How to complete this task:
Write out the listing below exactly, beginning at its first line and ending with the line that contains "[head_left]".
+---+
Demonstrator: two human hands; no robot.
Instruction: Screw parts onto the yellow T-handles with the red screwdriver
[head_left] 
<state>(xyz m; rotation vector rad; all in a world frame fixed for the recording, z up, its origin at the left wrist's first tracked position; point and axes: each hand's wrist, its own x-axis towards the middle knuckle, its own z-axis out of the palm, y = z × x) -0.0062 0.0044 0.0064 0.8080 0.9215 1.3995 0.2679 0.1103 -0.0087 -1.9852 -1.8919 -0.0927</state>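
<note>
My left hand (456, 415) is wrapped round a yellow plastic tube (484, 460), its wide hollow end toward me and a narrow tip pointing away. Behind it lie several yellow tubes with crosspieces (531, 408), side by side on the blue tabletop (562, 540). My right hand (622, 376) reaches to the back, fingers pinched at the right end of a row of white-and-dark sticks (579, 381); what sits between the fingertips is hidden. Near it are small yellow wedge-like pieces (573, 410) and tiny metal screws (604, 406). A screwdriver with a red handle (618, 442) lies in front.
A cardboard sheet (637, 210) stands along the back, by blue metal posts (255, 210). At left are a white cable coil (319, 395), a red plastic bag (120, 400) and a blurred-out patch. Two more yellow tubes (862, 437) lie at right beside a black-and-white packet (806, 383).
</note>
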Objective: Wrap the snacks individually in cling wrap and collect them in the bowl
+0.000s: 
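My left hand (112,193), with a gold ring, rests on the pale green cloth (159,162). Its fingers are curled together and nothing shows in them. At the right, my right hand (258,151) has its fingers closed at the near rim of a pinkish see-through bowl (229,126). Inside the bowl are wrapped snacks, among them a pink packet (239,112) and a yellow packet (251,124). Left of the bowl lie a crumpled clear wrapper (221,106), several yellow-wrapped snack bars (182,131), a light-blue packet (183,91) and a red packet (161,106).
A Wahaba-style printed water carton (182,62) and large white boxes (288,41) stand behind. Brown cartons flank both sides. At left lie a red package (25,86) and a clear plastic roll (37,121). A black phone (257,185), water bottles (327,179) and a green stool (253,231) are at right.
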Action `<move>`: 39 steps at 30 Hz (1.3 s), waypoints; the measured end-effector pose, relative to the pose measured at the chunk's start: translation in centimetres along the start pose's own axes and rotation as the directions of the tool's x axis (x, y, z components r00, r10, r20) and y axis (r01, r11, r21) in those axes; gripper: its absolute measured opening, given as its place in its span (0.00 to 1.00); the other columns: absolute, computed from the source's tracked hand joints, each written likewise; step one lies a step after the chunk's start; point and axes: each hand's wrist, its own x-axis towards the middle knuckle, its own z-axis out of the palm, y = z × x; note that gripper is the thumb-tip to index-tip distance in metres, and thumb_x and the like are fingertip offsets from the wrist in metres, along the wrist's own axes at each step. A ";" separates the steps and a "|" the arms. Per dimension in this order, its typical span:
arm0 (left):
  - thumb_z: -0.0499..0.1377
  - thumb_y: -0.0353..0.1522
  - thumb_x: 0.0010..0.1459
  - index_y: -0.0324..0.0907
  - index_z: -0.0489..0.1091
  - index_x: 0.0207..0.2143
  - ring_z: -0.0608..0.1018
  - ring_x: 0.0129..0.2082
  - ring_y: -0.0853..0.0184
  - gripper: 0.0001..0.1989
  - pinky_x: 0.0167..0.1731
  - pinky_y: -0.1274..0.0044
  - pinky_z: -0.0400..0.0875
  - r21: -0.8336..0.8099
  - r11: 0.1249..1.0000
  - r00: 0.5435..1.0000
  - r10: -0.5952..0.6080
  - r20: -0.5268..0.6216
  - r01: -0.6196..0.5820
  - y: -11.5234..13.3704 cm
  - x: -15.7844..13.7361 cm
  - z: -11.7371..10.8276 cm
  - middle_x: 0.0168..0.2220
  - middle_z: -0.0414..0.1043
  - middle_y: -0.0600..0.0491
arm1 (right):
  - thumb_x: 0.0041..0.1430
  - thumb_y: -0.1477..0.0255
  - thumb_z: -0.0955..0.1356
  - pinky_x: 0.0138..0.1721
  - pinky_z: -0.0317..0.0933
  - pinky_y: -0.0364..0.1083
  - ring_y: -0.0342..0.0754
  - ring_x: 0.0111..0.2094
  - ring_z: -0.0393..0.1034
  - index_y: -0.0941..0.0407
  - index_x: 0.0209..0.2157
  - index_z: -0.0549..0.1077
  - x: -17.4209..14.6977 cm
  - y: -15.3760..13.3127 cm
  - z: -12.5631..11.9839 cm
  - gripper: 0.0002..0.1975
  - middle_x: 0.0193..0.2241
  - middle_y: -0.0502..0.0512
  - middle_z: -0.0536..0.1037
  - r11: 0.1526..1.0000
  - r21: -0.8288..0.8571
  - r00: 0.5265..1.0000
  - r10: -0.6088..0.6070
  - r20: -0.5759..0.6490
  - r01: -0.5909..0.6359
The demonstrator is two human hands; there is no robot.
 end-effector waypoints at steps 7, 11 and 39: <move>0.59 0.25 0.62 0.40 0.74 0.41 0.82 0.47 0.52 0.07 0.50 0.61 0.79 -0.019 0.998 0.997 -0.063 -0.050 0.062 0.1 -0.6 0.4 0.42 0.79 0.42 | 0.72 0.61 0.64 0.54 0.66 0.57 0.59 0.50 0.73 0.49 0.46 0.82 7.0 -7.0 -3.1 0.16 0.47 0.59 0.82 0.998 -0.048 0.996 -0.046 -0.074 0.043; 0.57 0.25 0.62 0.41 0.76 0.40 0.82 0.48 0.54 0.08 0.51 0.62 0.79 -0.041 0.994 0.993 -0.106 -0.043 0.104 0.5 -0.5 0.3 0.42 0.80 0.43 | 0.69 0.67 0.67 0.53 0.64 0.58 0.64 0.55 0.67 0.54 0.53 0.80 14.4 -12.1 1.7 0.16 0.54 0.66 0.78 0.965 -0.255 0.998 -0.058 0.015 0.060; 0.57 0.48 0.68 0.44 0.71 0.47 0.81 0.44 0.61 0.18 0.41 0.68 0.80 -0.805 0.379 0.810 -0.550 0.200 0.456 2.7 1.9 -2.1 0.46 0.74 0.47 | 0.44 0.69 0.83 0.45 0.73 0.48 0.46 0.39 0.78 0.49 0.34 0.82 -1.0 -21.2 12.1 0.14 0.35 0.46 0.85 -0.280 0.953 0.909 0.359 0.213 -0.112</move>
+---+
Exercise output:
Demonstrator: two human hands; no robot.
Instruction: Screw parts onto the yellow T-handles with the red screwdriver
[head_left] 

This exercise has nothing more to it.